Defendant objects to another portion of the district attorney's argument in which he contends that juries must accept the blame if criminals are turned loose and set back on society. The trial court intervened immediately and on its own motion instructed the district attorney that the defendant was not a criminal, was not to be referred to in such terms, and that the jurors should not consider any such reference to the defendant.

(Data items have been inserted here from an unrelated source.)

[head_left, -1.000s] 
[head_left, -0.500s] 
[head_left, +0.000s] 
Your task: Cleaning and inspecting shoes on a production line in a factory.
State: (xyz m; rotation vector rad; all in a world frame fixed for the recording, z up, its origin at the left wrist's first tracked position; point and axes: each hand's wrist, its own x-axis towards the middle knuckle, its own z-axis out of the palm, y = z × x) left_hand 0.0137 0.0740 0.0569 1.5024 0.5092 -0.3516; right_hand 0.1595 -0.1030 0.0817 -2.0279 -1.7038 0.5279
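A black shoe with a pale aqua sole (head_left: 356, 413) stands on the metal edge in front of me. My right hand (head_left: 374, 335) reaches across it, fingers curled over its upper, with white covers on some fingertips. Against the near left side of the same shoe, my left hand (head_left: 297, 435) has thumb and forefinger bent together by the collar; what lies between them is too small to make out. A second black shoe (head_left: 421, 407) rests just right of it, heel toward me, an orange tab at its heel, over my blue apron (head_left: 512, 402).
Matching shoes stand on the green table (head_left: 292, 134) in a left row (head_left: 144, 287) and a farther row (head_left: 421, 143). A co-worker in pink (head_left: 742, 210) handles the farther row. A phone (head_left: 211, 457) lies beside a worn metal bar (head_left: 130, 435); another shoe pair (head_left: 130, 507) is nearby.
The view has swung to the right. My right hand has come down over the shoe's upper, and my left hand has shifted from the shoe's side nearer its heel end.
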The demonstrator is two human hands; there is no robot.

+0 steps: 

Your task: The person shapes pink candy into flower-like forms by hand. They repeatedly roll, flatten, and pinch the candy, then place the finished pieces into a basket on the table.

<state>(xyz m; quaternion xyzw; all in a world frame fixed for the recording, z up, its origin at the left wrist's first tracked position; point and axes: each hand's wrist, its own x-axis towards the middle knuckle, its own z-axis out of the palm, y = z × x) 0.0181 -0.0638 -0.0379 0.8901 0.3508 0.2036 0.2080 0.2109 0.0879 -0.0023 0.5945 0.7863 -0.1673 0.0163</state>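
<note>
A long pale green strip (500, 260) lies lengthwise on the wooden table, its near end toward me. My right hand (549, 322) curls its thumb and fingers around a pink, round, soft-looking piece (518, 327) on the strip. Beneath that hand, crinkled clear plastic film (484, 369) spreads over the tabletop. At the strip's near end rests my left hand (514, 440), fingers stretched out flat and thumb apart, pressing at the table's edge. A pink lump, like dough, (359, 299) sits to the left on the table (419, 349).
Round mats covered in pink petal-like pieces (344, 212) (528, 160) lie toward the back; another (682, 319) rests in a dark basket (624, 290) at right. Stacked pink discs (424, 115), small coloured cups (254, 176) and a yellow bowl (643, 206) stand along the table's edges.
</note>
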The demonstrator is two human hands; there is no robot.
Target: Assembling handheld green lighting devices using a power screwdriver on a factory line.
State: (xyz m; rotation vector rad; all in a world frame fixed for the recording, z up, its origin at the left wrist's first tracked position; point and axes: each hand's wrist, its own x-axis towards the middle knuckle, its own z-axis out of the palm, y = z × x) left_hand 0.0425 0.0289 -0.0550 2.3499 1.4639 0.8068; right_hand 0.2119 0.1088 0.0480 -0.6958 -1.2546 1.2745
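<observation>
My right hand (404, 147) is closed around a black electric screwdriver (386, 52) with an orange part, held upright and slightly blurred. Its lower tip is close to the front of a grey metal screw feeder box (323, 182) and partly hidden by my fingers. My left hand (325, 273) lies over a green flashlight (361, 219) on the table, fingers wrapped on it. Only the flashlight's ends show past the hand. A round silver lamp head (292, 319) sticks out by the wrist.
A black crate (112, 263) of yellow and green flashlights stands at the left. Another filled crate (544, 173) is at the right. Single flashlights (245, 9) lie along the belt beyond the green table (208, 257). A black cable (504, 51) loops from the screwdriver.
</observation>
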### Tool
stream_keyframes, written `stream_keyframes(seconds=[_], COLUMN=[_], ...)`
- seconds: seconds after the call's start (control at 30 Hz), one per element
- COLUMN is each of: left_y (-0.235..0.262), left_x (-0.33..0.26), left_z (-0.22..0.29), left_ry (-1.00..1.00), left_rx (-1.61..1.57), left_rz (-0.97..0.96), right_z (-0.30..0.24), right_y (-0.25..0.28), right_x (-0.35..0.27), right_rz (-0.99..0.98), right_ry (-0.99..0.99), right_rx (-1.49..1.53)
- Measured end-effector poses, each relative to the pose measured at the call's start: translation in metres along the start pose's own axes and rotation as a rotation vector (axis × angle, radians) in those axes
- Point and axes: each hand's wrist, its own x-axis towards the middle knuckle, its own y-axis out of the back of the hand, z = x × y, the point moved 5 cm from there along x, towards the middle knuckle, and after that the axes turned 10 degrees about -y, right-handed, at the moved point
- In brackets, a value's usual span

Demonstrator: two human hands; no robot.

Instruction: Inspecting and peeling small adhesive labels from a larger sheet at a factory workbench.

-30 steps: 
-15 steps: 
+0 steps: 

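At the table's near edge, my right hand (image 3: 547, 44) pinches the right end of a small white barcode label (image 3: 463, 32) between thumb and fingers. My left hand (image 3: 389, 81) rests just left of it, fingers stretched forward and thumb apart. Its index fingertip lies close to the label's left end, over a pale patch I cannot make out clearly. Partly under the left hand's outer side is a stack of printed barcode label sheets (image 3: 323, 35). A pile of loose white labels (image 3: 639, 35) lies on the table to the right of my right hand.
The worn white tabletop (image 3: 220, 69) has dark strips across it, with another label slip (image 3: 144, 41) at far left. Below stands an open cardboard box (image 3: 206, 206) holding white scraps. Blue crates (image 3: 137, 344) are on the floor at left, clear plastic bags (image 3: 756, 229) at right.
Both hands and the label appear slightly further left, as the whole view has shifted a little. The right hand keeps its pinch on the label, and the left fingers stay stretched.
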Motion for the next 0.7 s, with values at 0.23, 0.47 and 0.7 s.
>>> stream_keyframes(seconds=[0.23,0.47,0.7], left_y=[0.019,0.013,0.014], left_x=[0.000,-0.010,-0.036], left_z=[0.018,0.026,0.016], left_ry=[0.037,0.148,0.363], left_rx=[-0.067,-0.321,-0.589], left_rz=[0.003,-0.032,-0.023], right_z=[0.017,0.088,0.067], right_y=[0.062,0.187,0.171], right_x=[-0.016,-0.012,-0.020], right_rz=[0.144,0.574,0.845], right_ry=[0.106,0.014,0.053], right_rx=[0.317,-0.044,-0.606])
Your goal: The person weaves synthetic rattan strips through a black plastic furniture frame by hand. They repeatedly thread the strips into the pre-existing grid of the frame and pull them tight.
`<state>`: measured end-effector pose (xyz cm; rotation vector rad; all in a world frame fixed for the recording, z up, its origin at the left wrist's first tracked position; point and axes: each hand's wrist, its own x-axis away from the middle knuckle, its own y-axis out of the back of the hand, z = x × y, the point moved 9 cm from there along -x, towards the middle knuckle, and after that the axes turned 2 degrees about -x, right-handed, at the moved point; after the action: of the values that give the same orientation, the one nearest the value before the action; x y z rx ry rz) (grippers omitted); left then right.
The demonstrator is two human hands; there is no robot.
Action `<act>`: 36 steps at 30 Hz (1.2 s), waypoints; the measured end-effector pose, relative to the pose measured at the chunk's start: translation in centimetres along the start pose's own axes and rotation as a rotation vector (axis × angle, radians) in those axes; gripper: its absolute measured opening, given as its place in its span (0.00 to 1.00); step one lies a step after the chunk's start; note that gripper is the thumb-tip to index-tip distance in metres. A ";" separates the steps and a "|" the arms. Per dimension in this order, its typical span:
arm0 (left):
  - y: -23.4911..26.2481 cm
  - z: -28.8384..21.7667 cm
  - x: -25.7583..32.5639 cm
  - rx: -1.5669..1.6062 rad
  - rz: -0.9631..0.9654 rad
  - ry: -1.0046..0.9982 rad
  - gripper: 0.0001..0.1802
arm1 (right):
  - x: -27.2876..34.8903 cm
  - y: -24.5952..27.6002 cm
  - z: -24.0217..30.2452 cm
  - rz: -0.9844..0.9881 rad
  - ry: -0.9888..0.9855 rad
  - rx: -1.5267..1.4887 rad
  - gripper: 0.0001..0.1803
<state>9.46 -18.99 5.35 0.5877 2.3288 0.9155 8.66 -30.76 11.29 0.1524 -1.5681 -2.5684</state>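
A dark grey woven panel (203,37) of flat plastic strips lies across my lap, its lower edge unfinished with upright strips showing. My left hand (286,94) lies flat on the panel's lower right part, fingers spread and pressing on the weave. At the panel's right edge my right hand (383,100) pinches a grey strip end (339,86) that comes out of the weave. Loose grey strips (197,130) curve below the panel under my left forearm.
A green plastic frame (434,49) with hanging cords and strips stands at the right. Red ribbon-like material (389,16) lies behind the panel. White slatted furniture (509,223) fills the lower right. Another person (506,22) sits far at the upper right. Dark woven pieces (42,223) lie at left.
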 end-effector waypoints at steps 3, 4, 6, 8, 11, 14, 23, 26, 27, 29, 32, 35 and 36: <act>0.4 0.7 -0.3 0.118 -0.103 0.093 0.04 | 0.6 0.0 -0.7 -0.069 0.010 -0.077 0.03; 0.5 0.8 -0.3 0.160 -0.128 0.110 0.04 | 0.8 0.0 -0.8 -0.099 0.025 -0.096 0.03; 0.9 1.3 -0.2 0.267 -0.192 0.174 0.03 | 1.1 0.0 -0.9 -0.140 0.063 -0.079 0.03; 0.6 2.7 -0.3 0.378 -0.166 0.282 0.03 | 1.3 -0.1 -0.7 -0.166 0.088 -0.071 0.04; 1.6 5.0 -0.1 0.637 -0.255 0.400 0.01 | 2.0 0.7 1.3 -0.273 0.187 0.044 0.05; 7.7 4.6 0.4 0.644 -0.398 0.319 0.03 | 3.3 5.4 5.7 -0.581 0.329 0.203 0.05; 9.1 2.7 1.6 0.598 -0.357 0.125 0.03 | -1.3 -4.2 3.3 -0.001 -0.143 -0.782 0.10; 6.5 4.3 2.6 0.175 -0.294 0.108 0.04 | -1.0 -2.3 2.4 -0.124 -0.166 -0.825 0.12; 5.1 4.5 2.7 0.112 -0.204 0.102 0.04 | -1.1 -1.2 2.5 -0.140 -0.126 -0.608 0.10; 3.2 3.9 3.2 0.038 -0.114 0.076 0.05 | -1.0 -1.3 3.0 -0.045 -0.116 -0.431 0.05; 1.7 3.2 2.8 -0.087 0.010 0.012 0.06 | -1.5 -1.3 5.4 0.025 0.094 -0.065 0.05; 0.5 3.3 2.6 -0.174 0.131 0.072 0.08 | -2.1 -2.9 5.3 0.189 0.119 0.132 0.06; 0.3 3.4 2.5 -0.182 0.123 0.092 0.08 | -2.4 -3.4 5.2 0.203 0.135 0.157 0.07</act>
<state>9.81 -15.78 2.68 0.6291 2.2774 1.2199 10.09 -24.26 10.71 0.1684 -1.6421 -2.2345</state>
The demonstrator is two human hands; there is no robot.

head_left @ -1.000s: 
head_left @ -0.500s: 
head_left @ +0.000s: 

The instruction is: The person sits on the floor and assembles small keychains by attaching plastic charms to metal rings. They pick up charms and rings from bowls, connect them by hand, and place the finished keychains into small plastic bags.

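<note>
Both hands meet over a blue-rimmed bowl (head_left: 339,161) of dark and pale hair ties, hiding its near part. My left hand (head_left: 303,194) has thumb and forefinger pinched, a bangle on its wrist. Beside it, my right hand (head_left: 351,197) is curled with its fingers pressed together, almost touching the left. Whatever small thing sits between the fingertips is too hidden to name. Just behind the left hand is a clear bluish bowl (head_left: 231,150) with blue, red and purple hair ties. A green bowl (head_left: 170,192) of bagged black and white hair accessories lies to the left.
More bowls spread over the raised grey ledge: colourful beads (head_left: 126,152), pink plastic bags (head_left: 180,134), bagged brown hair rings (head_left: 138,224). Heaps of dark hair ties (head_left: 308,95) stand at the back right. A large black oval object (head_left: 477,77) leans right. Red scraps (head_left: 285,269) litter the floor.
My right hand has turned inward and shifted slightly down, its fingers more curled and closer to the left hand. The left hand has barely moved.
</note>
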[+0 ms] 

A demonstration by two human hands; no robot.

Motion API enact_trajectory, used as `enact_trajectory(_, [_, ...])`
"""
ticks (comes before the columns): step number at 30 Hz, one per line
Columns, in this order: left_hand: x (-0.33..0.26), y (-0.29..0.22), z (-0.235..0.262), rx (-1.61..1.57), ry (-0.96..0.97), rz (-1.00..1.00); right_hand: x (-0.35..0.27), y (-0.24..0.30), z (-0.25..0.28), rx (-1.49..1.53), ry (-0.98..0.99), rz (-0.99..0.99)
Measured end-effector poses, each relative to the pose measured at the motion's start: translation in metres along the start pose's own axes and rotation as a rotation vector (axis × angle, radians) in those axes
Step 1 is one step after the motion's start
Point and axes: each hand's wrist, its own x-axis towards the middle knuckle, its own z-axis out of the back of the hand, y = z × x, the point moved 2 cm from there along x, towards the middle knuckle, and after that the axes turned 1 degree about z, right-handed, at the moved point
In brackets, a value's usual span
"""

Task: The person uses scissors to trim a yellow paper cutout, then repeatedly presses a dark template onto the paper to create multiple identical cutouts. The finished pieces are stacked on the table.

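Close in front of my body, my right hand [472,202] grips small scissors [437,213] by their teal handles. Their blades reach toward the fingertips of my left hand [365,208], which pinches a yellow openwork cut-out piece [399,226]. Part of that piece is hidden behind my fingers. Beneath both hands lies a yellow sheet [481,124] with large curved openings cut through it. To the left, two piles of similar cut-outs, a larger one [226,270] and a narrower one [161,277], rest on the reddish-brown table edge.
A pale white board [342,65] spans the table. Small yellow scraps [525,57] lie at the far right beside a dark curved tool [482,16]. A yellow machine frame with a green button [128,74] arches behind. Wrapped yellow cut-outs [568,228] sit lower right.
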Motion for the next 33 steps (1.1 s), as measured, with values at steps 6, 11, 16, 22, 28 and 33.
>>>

We hold that the trial judge's curative instructions were adequate to overcome any possible prejudice conceivably caused by this particular line of argument.
Defendant finally argues that the cumulative effect of the foregoing actions on the part of the district attorney coupled with other instances of alleged misconduct — "screaming" questions at defense witnesses, continually interrupting the defense attorney in his attempt to address the court, mocking the defense attorney, arguing with the trial judge and making flippant responses to his rulings — served to create a biased atmosphere in which the defendant could not receive a fair trial. We have examined the record and the cases cited by defendant. The record does not reveal such prosecutorial misconduct nor such improprieties as those involved in State v. Britt, 288 N.C. 699, 220 S.E.2d 283 (1975), or State v. Smith, 279 N.C. 163, 181 S.E.2d 458 (1971). Nor does the record reveal an attempt to argue matters not legitimately arising on the evidence. Compare State v. Roach, 248 N.C. 63, 102 S.E.2d 413 (1958). Moreover, no violation of G.S. 8-57 or G.S. 8-54 appears, as in State v. Thompson, 290 N.C. 431, 226 S.E.2d 487 (1976), and State v. Monk, 286 N.C. 509, 212 S.E.2d 125 (1975).
While the courtroom conduct of District Attorney Britt in many cases reflects a callous indifference to decisions of this Court, see in particular State v. Britt, 288 N.C. 699, 220 S.E.2d 283 (1975), and State v. Thompson, 290 N.C. 431, 226 S.E.2d 487 (1976), a fact we note in passing, we find in this case no impropriety of sufficient moment to warrant a new trial. The verdict and judgment must therefore be upheld.